TASK ITEM –
The data below is to be transcribed word for word; pictures are to be excluded.
--
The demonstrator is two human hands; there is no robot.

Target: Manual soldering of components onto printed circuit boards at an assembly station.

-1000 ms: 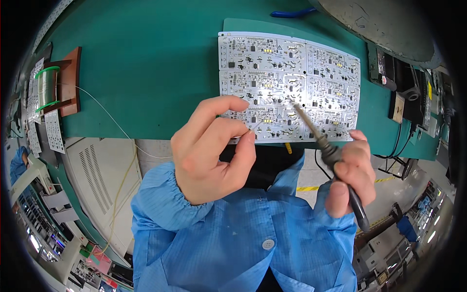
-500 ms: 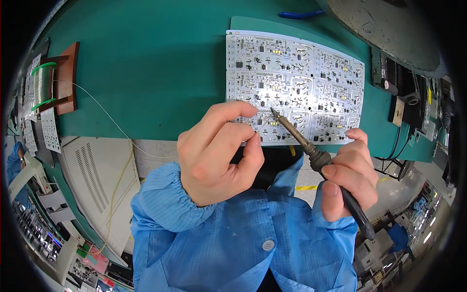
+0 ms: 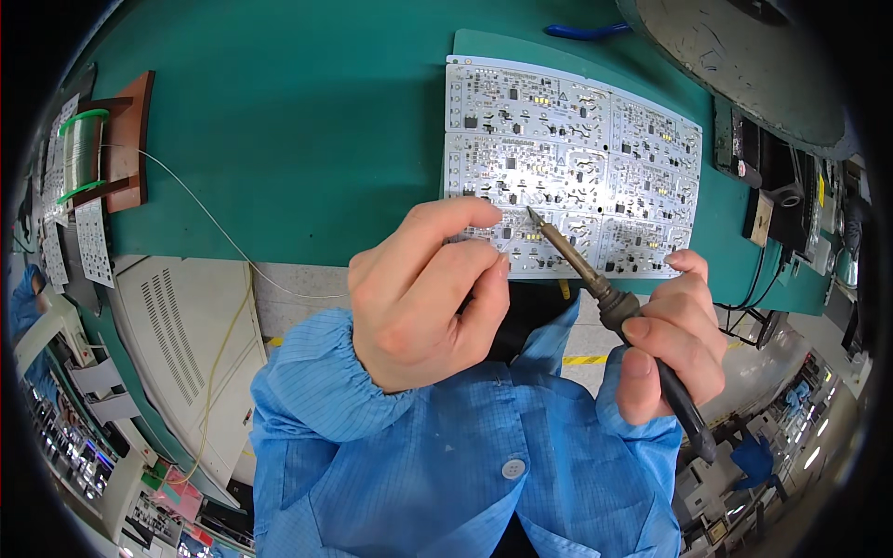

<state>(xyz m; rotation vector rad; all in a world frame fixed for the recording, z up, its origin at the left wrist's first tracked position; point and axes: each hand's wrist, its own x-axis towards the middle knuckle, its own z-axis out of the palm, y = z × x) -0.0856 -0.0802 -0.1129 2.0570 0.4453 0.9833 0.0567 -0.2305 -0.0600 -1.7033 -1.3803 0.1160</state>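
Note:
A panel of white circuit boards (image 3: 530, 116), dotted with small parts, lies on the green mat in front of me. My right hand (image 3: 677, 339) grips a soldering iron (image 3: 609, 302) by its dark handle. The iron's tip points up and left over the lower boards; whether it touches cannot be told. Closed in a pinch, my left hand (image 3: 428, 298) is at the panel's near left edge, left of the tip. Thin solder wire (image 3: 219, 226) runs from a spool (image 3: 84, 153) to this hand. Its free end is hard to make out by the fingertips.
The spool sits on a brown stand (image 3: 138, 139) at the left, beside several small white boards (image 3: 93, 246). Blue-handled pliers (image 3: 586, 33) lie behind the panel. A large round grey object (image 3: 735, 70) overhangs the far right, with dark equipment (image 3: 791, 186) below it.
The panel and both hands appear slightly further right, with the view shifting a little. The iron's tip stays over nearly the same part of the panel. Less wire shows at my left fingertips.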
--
YOUR SOLUTION –
The demonstrator is two human hands; there is no robot.

Target: Manual soldering of components onto printed circuit boards at an assembly station.

-1000 ms: 
-500 ms: 
+0 ms: 

<state>(xyz m; rotation vector rad; all in a world frame fixed for the recording, z up, its origin at the left wrist's first tracked position; point and axes: each hand's wrist, its own x-axis towards the middle knuckle, its own z-axis out of the palm, y = z × x) -0.0856 -0.0802 -0.1129 2.0570 0.4453 0.9833 0.0567 -0.2305 -0.0600 -1.7033 -1.3803 0.1160</state>
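Note:
A panel of white circuit boards (image 3: 530, 116), dotted with small parts, lies on the green mat in front of me. My right hand (image 3: 677, 339) grips a soldering iron (image 3: 609, 302) by its dark handle. The iron's tip points up and left over the lower boards; whether it touches cannot be told. Closed in a pinch, my left hand (image 3: 428, 298) is at the panel's near left edge, left of the tip. Thin solder wire (image 3: 219, 226) runs from a spool (image 3: 84, 153) to this hand. Its free end is hard to make out by the fingertips.
The spool sits on a brown stand (image 3: 138, 139) at the left, beside several small white boards (image 3: 93, 246). Blue-handled pliers (image 3: 586, 33) lie behind the panel. A large round grey object (image 3: 735, 70) overhangs the far right, with dark equipment (image 3: 791, 186) below it.
The panel and both hands appear slightly further right, with the view shifting a little. The iron's tip stays over nearly the same part of the panel. Less wire shows at my left fingertips.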

Besides the given answer, there is nothing more to add.